The remaining 91% of imports consist of industrial machinery, petroleum products, industrial and agricultural inputs (raw material) and food items (like wheat, sugar and cooking oil). Making them expensive and monetary tightening will definitely hit investment activities in industries.
This would, in turn, make exports expensive and uncompetitive as well as contribute to food inflation, he said.
According to him, nearly two-thirds of the surge in import bill during the current fiscal year to date (July-October) came in the wake of rise in global prices of commodities, which Pakistan imports to meet its domestic requirement.
Coming back to James Galbraith, he ends his piece with
Back in the 1970s, the leading voice on economics in Congress was my boss, the chairman of the House Banking Committee, Henry Reuss of Wisconsin. He liked to say that we need a “rifle-shot” anti-inflation policy, not a “blunderbuss.” The focus should be on stabilizing energy prices, cracking down on speculators, cutting the Pentagon budget, unclogging the ports, and ensuring that sorely needed wage increases go mainly to the lowest-paid workers.
What most certainly should not be done is to turn a manageable problem into a big crisis by handing it off to the Fed.
And yet this is exactly what we are doing:
Trying to solve a problem, which isn’t monetary in nature, with monetary tools regardless of the other repercussions of that decision, if any.

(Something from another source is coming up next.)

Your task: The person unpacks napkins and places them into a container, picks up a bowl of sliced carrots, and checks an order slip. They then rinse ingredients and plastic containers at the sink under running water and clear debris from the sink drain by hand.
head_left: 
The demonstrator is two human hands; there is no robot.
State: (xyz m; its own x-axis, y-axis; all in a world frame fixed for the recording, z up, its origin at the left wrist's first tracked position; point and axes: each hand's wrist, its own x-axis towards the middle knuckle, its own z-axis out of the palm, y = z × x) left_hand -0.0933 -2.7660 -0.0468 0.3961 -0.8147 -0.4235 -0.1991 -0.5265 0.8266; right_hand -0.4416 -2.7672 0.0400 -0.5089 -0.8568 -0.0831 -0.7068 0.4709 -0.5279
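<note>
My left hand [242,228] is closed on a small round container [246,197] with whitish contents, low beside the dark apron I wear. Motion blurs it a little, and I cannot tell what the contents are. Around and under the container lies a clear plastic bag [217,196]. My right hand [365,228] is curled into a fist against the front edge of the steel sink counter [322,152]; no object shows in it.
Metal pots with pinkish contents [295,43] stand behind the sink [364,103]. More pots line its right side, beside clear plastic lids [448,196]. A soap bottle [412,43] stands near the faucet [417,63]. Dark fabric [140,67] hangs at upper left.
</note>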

If I were to summarize this post,
SBP is trying to use monetary tools to solve problems that are fiscal and structural in nature and failing at it.
Not that anyone cares but SBP has sacrificed its credibility of forward guidance by sudden moves such as suddent changes in Prudential regulations, 100% cash margins, increase in CRR, preponing MPC and increasing the frequency of MPC and finally increasing the policy rate by 150bps when market expected the rate increase to be in the range of 50-75bps trying to solve a problem which isn't monetary in nature.
No more data driven approach. Data to be cherry-picked to justify the decision that has already decided to be taken.
Last but not least, sovereignty lies with IMF. The below tweet speaks volumes about how low we have fallen that below isn’t scandalous at all.
Lest it is misconstrued, I am not stating here that IMF has ill intentions. Rather SBP Act is a piece of legislation that is drafted and being pushed by IMF and accepted by us without any debate.
While there is a dual mandate for Federal Reserve as Galbraith stated above, IMF is pushing for inflation targeting for SBP regardless of economic growth or whether inflation is monetary phenomenon at all. The Act I presumed will be a long lived one and affect everyone for a long time to come and yet it will be pushed through the parliament without any discussion or debate. Need I say more about wherein sovereignty lies.
Govt to ensure legislation for SBP autonomy: Shaukat Tarin - Pakistan - DAWN.COM
Rate Hike, Masses Rise
In the end, I leave you with this.
I just hope that the masses don’t drown when the rates are decreased.